**Task statement**
Return all of the data exactly, with nothing left out but the pictures.

(Records from a dataset)

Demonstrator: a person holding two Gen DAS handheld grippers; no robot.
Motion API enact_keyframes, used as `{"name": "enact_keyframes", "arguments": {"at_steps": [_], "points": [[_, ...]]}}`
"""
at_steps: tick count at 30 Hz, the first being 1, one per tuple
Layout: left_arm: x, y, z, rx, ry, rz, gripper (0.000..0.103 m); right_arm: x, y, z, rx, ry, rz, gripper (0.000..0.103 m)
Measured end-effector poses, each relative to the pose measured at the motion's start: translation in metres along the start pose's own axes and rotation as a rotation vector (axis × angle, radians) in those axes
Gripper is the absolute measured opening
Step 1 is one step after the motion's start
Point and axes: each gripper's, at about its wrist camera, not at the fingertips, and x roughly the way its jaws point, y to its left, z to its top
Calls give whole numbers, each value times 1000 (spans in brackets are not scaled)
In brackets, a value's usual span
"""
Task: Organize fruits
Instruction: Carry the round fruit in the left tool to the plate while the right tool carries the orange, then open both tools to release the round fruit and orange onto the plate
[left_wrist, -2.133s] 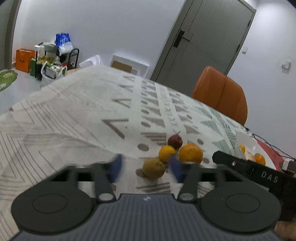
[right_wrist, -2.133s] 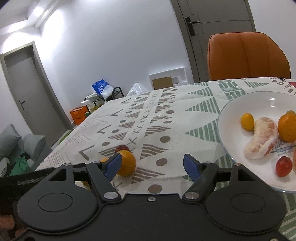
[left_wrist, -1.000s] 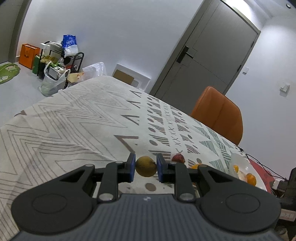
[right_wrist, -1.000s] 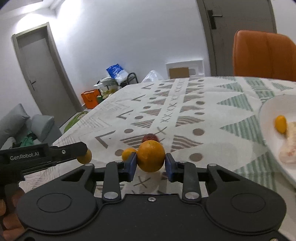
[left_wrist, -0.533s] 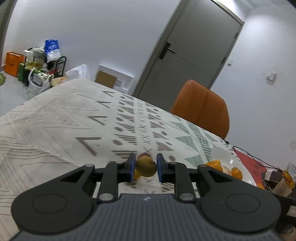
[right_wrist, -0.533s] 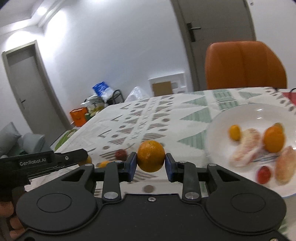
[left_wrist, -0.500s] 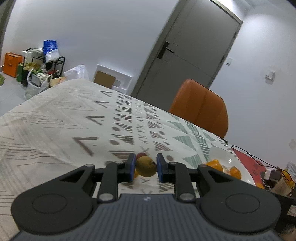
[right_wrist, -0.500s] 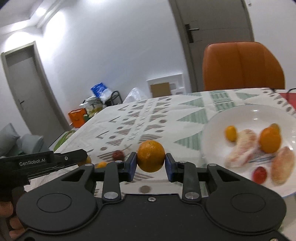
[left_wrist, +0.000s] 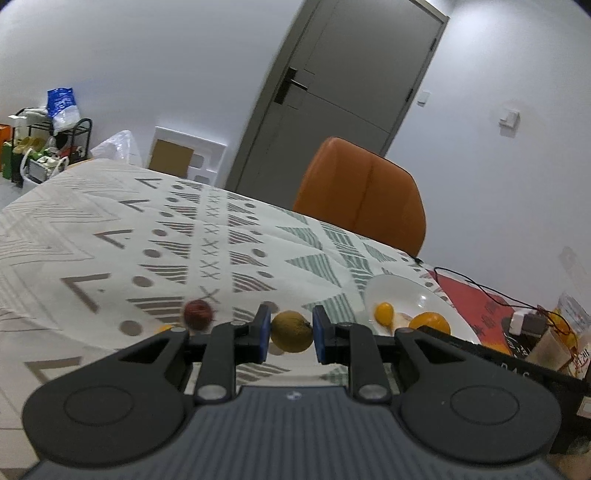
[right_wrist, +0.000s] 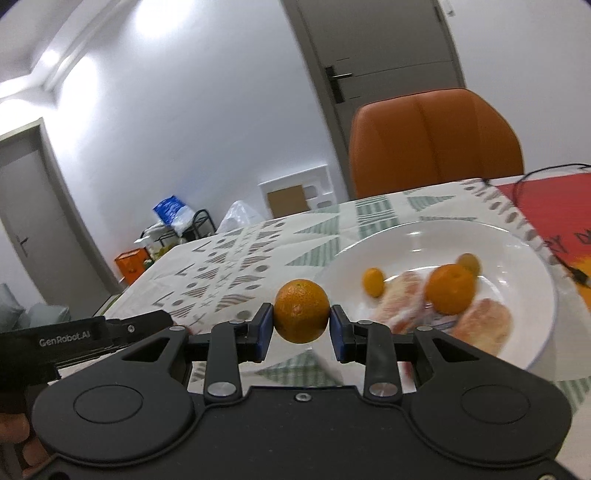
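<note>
Two clenched tools: left tool (left_wrist: 289, 334) on one lemon (left_wrist: 291, 331), right tool (right_wrist: 301, 327) on one orange (right_wrist: 301, 315).

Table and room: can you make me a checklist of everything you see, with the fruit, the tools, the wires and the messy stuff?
Surface: table under a patterned tablecloth; red mat at the right end.
Job's things: white plate with oranges and peeled segments; dark red fruit loose on the cloth.
Left tool: shut on a yellow-green fruit.
Right tool: shut on an orange, beside the plate's near rim.
Cables: black cable across the red mat.
Clutter: packets and a small box beyond the mat.
Surroundings: orange chair, grey door, rack with bags.
</note>
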Motion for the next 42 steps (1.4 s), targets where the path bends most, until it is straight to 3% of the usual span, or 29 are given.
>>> {"name": "enact_keyframes", "arguments": {"at_steps": [11, 16, 31, 37, 42], "points": [[24, -41, -1, 75, 30, -26, 22, -7, -48, 3, 93, -63, -54, 31], [35, -60, -1, 109, 43, -45, 22, -8, -56, 0, 127, -73, -53, 37], [51, -100, -4, 174, 74, -89, 22, -20, -70, 4, 173, -120, -55, 37], [50, -103, -1, 181, 66, -80, 29, -20, -72, 4, 181, -118, -54, 37], [42, -90, 7, 159, 38, -15, 54, -19, -70, 4, 182, -109, -49, 37]]}}
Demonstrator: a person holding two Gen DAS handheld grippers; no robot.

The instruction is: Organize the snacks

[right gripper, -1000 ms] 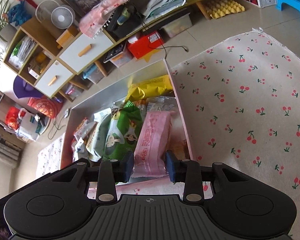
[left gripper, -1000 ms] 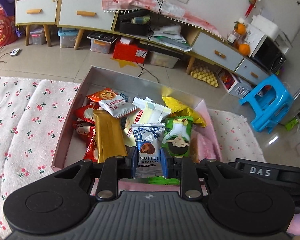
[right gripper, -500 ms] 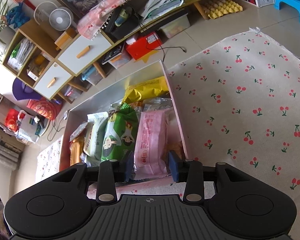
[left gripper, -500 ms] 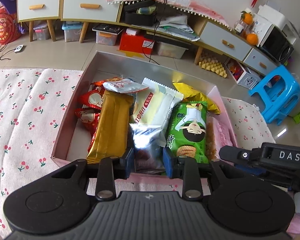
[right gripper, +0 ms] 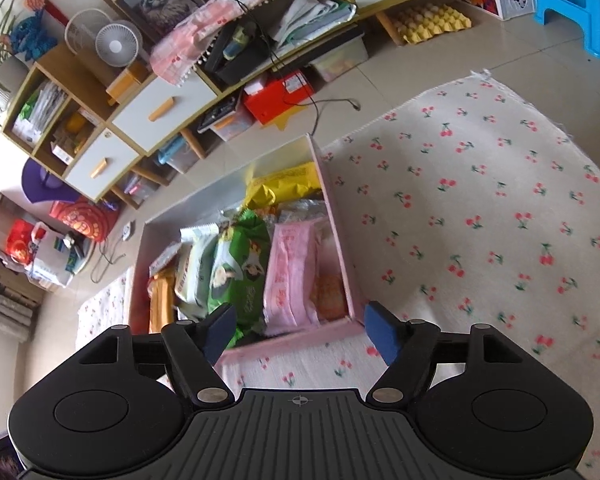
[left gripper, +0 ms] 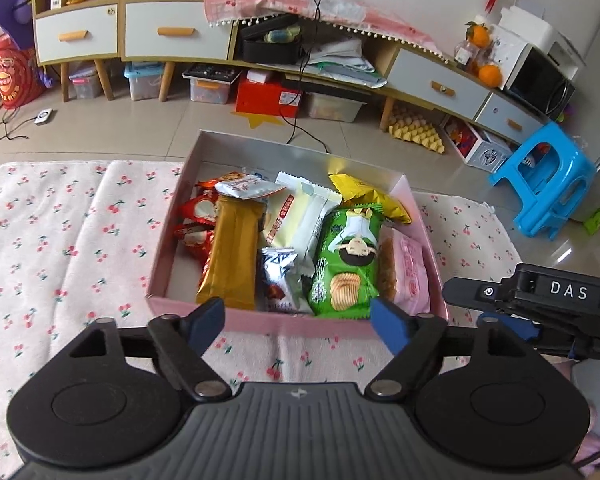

**Expected output**
Demonstrator: a person holding two Gen DAS handheld grippers; no robot.
Motion API enact_keyframes, used as `{"name": "enact_keyframes", "arguments": {"at_steps": [_], "points": [[_, ...]]}}`
"""
at_steps: tick count at 30 Hz, the first being 1, one per tuple
Layout: left_arm: x, y, z, rx, ry, rz, gripper (0.000..0.103 m); right_arm: x, y, z, rx, ry, rz, gripper (0.000..0.103 m)
Measured end-effector poses, each relative to the pose measured at the motion's start: translation in metres along the start pose's own axes and rotation as a rotation vector (axis × angle, radians) in those axes
Gripper is the absolute measured opening
Step 1 is one step after the motion's start
Point and axes: each gripper's, at about its wrist camera, not at the fingertips, and x roughly the way its jaws point, y to its left, z to its top
Calls give whole numbers, each value times 1000 (spans in brackets are not scaled)
In brackets, a value's usual span
"""
Task: Organize fruits
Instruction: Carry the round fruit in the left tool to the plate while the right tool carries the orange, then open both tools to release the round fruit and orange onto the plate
[left_wrist, -2.133s] 
[right_wrist, -2.133s] 
[left_wrist, -1.000s] 
[right_wrist, -1.000s] 
[left_wrist, -0.533s] 
[right_wrist, -0.533s] 
[left_wrist, -0.500s] 
[right_wrist, -0.500s] 
[left_wrist, +0.000s] 
[right_wrist, +0.000s] 
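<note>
Two clenched tools: left tool (left_wrist: 289, 334) on one lemon (left_wrist: 291, 331), right tool (right_wrist: 301, 327) on one orange (right_wrist: 301, 315).

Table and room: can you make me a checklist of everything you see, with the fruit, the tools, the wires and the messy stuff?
Surface: table under a patterned tablecloth; red mat at the right end.
Job's things: white plate with oranges and peeled segments; dark red fruit loose on the cloth.
Left tool: shut on a yellow-green fruit.
Right tool: shut on an orange, beside the plate's near rim.
Cables: black cable across the red mat.
Clutter: packets and a small box beyond the mat.
Surroundings: orange chair, grey door, rack with bags.
</note>
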Motion for the next 42 steps (1.4 s), targets where the path bends most, until it is straight to 3% of the usual span, or 29 are given.
>>> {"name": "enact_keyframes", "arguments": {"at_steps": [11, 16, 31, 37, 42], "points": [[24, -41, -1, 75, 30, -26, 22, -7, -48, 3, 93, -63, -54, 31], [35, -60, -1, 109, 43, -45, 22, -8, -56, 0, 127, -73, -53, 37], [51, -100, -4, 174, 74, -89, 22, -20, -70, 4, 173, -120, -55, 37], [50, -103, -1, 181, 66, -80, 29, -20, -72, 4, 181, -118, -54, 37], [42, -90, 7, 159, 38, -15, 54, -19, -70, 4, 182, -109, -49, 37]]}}
Demonstrator: a person holding two Gen DAS handheld grippers; no robot.

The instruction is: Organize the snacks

[right gripper, -1000 ms] 
[left gripper, -1000 ms] 
[right gripper, -500 ms] 
[left gripper, -500 ms] 
[right gripper, +0 ms] 
[left gripper, +0 ms] 

Nothing else remains for this exercise.